Подошла артель. Стали здороваться. Сбежались бабы и ребятишки с соседних домов. Пошел шум по всему поселку — хлопанье дверей, скрип калиток и ворот, возгласы баб, писк и плач ребятишек, лай собак, которые более всех животных интересуются человеческими делами и разделяют их радости.
— Здорово, здорово, Сысоюшка, здравствуй, внучек Симушка, здорово Агапушка, — шамкал Симкин дед, обращаясь то к сыну своему, щадроватому Сысою, то к внучку, то к другим сельчанам, то к ратному. — С коих местов топерь, Агапушка, с Олонца?
— Нету, с самово Шлюхина-града, — отвечает ратный.

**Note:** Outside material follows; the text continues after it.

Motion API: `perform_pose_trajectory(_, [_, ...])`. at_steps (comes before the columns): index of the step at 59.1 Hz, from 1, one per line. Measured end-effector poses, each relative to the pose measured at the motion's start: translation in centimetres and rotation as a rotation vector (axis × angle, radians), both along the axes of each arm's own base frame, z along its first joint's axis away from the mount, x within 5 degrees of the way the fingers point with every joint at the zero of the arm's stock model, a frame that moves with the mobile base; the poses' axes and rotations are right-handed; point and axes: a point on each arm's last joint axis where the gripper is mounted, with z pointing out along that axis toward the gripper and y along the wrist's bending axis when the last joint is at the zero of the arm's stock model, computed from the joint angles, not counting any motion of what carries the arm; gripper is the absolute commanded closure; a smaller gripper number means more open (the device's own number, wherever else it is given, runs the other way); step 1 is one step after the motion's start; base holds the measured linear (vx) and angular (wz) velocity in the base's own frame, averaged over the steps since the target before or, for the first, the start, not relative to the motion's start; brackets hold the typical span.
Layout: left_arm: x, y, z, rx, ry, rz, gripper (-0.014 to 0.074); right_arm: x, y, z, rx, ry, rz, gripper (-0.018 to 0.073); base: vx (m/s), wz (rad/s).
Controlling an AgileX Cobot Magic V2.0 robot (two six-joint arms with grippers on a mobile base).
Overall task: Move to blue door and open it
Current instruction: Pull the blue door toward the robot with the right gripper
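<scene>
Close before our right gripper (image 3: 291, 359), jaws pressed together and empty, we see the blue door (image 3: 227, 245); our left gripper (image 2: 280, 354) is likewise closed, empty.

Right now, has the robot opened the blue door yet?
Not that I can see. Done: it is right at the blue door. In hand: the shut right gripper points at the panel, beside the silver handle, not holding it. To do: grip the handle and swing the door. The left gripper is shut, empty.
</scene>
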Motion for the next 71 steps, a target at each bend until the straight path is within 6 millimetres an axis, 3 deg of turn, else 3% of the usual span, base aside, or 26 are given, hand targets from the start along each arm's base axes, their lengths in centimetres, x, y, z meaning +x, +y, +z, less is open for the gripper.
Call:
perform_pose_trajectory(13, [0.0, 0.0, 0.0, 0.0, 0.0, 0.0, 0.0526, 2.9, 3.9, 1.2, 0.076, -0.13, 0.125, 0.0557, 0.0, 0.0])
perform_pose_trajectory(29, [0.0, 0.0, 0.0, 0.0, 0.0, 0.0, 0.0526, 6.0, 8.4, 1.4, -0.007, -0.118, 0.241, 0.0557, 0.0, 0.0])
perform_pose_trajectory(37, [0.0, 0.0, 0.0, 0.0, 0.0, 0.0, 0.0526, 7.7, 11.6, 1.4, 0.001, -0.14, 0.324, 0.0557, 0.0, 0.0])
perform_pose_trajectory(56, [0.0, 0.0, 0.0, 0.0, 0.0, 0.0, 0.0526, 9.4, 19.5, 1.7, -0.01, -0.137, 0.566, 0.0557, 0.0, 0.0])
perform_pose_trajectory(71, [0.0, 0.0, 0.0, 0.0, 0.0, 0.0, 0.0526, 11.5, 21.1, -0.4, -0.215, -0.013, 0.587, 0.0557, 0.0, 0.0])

— Что ж это за град такой? Не слыхивал такова отродясь.
— Новый, значит, град, с немецкой кличкой — Шлюхин…
— Шлюхин — ишь ты, таких на святой Руси не бывало: Хлынов-город есть, холопий, а Шлюхина-града на Руси не бывало.
— Да это наш Орешек, что под шведом был, а теперь опять наш, — пояснил Сысой.
— Укрепа такая — Шлюхина крепость, — дополнил ратный.
— А царя видали?
— Как не видать, батюшка! Сам — от Симку по головке гладил и денег пожаловал…
— Вот, дедушка, царский ялтын… вот он, — хвастался Симка перед дедом. — Я в лапоть мышь посадил да с лаптя баркас справил, на воду пустил, оснастил, а царь и увидал…
Издали откуда-то донеслось звяканье колокольчика. Все стали прислушиваться — напряженно прислушиваться, ибо все опытом жизни испытали, что медь, отлитая в колокол, реже звонит к добру, чем к худу.
— Ямской, — пояснил ратный, прикладывая ладонь к уху, — казенный.
— Валдайской голос, — добавил Сысой щадроватый. — Ишь звонец какой…
— Кто и зачем бы, — спрашивали другие, недоумевая и вглядываясь в дымчатую даль.
— Не к добру… к худу, — заключали бабы, более чуткие сердцем.
А звонец заливался все явственнее и явственнее. Показалась и ямская тройка со стороны белоозерской дороги.
— Пристав, братцы… Опять некрутчина али бо что хуже.
— Да уж хуже нашего-то и на земле не растет, и на воде не плывет…
— Помилуй Господь!.. О-о-хо — хо!
Тройка приближалась. Видны уже были фигуры едущих. Ямщик с кудрявыми перьями тетерева хвоста на шляпе дико гикал на тощих коней, которые неслись скорее по силе инерции, готовые упасть и тут же околеть, чем вследствие быстроты своих ног.
— Батюшки! Пристав! — ахнули мужики.
— А с ним и екимон наш, матыньки, ох! — охали бабы.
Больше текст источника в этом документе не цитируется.